What to produce:
Filter this data down to the lines that hold "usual", and copy them.

▬▬▬▬▬▬

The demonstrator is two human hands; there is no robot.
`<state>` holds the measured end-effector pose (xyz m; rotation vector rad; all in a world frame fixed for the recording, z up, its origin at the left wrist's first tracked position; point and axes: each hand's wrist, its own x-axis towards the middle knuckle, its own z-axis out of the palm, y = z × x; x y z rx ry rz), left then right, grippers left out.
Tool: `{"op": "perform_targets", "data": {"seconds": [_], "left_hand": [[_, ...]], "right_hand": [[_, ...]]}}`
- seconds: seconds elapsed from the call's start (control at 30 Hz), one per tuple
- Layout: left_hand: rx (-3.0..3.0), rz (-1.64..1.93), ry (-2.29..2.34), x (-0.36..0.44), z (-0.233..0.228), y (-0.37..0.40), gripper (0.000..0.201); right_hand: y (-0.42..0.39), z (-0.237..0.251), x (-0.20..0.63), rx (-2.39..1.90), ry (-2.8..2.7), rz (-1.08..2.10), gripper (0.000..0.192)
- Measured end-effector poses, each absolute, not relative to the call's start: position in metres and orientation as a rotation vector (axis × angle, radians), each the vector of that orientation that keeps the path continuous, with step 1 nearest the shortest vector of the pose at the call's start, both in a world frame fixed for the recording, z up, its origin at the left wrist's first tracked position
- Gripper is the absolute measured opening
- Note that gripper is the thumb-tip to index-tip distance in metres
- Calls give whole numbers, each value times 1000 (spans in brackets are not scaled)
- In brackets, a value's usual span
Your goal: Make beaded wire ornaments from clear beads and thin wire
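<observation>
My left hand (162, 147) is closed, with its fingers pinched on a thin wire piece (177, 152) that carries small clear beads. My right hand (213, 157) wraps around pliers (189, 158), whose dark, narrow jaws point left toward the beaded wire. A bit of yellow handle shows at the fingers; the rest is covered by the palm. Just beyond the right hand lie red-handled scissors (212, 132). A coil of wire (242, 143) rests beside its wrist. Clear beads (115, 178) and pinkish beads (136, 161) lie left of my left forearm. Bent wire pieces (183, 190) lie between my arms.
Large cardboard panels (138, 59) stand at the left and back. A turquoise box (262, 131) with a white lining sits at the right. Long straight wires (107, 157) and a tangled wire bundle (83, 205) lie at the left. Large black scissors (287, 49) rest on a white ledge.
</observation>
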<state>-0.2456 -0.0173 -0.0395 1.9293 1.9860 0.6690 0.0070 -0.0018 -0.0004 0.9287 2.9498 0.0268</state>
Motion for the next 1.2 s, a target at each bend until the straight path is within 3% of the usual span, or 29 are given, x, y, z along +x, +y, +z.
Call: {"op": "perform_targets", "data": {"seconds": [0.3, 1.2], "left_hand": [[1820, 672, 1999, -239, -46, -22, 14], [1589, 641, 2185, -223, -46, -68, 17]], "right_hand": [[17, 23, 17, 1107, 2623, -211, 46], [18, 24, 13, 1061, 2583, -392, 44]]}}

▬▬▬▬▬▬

Expected output:
- In brackets, a value's usual span
Motion for the next 1.2 s, a target at each bend until the straight path is within 3% of the usual span, or 29 are given, x, y, z along +x, +y, +z.

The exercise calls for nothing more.